Problem requirements
Counting every line in the records below that holds "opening", give the total and add nothing.

━━━━━ Record excerpts

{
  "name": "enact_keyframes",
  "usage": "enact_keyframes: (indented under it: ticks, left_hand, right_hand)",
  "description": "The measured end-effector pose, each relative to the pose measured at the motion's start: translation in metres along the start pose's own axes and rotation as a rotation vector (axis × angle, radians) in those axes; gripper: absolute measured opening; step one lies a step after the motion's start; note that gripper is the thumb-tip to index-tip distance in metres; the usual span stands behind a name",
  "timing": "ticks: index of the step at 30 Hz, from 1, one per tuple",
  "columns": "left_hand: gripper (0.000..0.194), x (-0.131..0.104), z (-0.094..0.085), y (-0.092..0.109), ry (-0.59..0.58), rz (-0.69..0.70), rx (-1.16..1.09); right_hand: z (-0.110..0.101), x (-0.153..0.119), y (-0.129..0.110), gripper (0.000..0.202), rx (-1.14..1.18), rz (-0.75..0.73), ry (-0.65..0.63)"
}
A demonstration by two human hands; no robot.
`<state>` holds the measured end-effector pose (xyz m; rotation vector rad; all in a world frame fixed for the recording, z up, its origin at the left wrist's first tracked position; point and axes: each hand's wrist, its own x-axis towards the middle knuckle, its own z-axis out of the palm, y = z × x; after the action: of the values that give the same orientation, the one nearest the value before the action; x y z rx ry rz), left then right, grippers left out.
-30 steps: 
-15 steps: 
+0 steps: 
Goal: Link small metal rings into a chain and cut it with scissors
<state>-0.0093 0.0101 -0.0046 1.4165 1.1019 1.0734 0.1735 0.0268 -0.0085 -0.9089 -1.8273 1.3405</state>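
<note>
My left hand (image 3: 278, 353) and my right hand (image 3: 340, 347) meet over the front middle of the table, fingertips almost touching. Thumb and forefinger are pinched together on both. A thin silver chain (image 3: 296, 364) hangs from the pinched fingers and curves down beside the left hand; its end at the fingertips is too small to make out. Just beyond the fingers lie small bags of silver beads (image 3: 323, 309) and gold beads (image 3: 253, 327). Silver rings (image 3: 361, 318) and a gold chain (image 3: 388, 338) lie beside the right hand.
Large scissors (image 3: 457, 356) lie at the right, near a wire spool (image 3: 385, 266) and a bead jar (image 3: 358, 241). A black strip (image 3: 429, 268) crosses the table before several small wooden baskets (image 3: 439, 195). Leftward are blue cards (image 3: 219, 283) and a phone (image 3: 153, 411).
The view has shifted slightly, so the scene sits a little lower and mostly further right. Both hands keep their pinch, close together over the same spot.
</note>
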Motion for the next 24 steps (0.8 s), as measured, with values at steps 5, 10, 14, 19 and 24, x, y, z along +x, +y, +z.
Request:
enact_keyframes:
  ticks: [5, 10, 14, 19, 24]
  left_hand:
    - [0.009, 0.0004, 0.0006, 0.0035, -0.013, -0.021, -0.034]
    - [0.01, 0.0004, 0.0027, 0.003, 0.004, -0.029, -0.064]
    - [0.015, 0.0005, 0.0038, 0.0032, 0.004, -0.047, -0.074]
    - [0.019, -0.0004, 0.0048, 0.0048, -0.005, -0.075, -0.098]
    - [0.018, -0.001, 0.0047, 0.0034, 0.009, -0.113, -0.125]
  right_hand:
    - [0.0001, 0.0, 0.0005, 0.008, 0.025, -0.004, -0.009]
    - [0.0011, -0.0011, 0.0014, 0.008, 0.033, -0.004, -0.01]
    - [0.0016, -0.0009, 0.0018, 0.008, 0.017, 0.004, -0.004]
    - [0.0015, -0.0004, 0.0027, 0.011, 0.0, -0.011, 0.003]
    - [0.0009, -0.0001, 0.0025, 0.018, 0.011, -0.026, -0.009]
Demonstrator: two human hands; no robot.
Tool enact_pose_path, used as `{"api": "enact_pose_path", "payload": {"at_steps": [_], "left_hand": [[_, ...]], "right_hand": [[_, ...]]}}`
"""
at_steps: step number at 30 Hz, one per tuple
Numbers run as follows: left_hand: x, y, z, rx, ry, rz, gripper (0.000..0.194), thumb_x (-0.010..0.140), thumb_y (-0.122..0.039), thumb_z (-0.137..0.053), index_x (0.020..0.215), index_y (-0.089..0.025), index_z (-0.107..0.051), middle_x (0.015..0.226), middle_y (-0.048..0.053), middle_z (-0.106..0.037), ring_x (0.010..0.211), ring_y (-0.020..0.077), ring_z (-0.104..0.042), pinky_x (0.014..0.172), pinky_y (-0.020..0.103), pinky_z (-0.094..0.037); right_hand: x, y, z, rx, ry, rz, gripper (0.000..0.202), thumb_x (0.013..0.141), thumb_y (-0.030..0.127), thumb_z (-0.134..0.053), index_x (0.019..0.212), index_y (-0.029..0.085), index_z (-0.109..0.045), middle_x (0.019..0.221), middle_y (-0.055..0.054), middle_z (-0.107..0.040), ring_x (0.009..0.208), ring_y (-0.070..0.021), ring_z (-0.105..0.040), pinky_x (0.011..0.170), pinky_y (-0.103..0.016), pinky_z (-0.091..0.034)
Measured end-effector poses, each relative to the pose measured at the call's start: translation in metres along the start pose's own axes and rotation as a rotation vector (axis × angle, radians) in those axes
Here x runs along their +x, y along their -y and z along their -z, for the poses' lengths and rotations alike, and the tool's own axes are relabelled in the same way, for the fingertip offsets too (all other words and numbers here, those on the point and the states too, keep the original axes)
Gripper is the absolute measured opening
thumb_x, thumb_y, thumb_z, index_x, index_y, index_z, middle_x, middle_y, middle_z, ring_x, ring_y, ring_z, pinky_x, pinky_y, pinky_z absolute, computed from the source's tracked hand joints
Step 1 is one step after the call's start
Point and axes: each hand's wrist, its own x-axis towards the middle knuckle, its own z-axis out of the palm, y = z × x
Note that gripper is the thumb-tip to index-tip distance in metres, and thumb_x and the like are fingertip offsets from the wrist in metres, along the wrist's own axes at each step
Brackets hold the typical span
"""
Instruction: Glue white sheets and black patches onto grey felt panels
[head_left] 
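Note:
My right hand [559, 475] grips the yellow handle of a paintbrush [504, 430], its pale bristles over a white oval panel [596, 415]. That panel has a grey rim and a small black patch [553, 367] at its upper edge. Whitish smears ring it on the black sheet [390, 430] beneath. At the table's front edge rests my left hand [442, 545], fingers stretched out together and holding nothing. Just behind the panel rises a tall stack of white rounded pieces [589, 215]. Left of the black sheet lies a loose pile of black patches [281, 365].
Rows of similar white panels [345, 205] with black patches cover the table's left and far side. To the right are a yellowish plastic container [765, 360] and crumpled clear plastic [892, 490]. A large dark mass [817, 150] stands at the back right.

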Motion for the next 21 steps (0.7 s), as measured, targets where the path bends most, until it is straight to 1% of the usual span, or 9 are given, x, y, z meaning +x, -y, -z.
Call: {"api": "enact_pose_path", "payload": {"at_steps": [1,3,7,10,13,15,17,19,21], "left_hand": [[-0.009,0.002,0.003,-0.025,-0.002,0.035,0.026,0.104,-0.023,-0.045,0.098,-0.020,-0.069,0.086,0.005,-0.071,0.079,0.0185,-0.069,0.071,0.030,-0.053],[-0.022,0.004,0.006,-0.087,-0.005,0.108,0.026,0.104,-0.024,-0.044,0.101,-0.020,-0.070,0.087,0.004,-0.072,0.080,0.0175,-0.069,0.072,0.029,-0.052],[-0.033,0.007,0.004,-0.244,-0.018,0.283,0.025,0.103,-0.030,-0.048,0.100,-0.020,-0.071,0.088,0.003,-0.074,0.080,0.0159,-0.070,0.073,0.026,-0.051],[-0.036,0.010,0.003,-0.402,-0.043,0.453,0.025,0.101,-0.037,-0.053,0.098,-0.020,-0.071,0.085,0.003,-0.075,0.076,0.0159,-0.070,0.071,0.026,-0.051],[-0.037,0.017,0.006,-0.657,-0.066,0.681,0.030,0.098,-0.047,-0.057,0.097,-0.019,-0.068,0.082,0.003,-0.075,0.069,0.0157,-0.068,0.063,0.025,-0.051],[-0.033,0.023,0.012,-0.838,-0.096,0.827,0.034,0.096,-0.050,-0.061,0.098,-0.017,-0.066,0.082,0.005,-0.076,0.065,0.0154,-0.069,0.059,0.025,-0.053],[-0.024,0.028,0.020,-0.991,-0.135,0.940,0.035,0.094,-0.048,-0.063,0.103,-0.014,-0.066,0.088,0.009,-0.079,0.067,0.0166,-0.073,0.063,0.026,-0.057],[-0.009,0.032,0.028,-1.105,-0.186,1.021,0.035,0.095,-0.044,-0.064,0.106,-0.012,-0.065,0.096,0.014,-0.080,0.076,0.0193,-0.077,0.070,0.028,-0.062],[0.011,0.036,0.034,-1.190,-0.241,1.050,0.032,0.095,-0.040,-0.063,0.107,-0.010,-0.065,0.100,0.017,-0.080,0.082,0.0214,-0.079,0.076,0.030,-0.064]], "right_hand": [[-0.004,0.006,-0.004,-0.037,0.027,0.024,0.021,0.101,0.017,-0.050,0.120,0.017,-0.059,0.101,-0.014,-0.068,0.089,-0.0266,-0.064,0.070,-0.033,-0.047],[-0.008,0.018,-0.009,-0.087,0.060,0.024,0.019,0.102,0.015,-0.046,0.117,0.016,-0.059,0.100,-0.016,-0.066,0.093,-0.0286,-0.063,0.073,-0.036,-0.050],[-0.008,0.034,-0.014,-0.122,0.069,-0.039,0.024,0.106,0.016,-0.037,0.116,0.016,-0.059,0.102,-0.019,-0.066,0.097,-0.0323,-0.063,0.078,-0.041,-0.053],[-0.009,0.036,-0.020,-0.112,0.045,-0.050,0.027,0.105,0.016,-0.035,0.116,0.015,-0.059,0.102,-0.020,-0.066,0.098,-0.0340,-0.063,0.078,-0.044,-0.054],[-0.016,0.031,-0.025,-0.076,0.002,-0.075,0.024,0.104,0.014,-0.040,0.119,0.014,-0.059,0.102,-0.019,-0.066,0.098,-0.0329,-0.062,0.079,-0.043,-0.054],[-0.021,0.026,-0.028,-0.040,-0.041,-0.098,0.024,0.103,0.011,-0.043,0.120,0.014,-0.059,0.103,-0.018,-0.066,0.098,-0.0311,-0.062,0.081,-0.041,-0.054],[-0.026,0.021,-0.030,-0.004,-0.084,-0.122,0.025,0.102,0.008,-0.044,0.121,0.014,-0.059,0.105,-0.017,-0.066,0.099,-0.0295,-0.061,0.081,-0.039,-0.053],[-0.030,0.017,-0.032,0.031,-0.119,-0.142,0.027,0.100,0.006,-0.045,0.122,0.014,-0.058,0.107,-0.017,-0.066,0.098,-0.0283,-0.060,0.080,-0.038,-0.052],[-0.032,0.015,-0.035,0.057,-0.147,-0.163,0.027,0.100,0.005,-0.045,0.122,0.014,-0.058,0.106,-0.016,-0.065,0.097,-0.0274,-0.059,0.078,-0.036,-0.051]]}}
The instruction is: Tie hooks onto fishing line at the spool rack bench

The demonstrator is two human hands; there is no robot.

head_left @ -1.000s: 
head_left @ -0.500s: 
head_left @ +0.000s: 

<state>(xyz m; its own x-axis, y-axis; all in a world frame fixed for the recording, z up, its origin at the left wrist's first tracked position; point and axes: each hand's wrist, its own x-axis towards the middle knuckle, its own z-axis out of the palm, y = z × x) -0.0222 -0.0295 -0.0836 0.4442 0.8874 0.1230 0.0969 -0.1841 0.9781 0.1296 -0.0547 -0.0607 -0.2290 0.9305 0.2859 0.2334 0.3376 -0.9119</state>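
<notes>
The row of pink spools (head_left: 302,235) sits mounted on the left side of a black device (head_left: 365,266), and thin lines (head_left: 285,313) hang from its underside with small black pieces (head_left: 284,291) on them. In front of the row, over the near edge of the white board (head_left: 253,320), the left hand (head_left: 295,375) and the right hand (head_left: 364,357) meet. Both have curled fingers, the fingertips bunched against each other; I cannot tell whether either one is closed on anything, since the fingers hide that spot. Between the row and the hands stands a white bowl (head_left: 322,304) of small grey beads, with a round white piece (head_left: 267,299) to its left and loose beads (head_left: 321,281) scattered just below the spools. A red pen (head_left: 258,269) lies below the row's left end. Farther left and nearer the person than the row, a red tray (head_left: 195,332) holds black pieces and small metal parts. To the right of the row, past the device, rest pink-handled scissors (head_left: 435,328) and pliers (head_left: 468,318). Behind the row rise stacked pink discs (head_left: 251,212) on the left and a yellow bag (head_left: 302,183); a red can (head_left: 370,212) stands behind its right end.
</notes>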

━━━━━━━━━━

Solution for this exercise
2